And now a few thoughts on the possibility of bailing out GM.
Is GM too Big to Let Fail?

(Let me say at the outset I am truly sorry for those who have lost their jobs or are facing the possibility of a job loss, whether at GM or any other firm. I have been there, as have most people at one time or another.)

I wrote in 2004 that GM was essentially bankrupt. They owed more in pension obligations than it seemed likely they would be able to pay, without major restructuring of the union contracts. I was not alone in such an assessment, although there were not many of us. Now that assessment is common wisdom.

Bloomberg today cites sources that claim a collapse of GM would cost taxpayers $200 billion if the company were forced to liquidate. The projections also called for the loss of "millions" of auto-related jobs. GM, Ford, and Chrysler employ 240,000. They provide healthcare to 2 million, pension benefits to 775,000. Another 5 million jobs are directly related to the three auto companies. GM has 6,000 dealerships which employ 344,000 people. According to a recent study by the Center for Automotive Research (CAR), if the domestic automakers cut output and employment by 50 percent, nearly 2.5 million jobs would be lost and governments would lose $108 billion in revenue over three years. (Edd Snyder at Roadtrip blog)

How did we get to a place where the market cap of GM is a mere $1.8 billion and its stock price has dropped from $87 in early 1999 to $3.10 today? (See chart below.) Where Rod Lache of Deutsche Bank has a "price target" of zero for GM? "Even if GM succeeds in averting a bankruptcy, we believe that the company's future path is likely to be bankruptcy-like," Lache wrote.
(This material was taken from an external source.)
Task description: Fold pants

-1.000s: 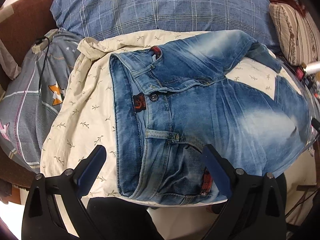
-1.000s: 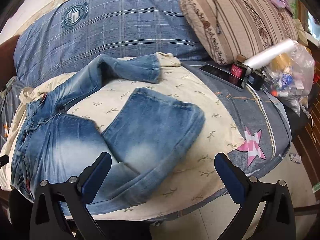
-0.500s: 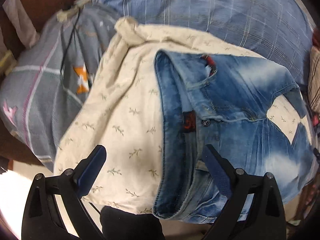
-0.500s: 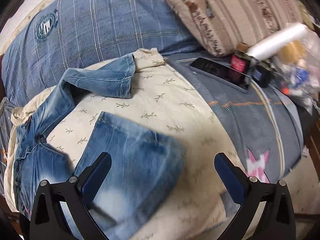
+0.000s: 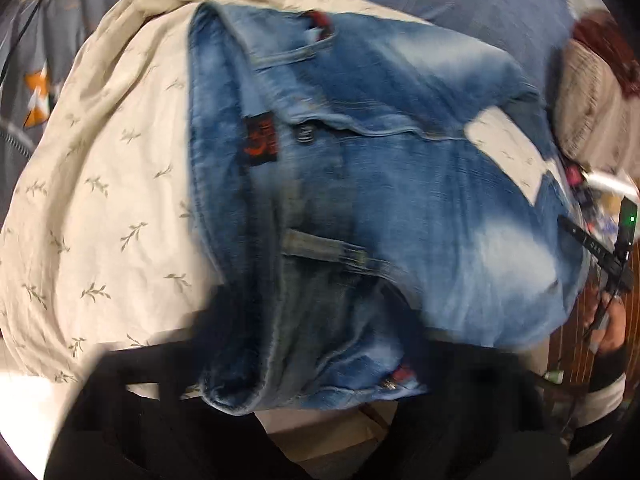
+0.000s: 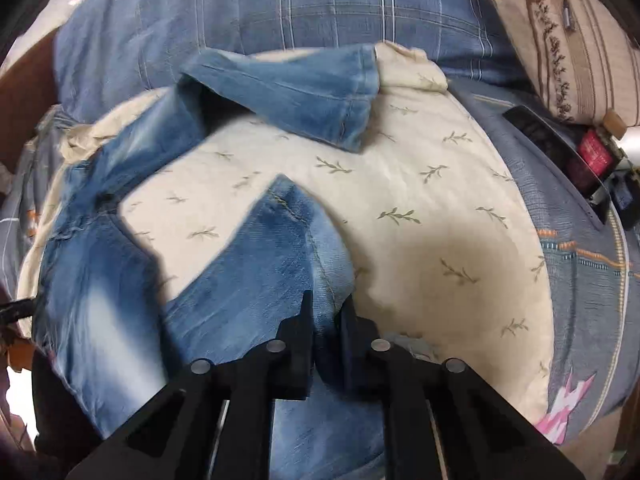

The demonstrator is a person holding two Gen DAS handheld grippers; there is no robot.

The litany of reasons is long. At the top of the list are union contracts which mandate high costs and pension plans which cannot be met. Then there is the problem of many years of poorly designed cars, although they are now getting their act together. We can also discuss poor management and bloated costs, like paying multiple thousands of workers who are not actually working. GM is structured for the 50% market share they used to command, whereas now they only have 20%.

Wilbur Ross, a well-known multi-billionaire investor, was on CNBC saying that allowing GM to go bankrupt would throw the country into what sounded like a depression. Of course, he does have an auto parts company which supplies GM; so he, as my Dad would say, does have a dog in that hunt.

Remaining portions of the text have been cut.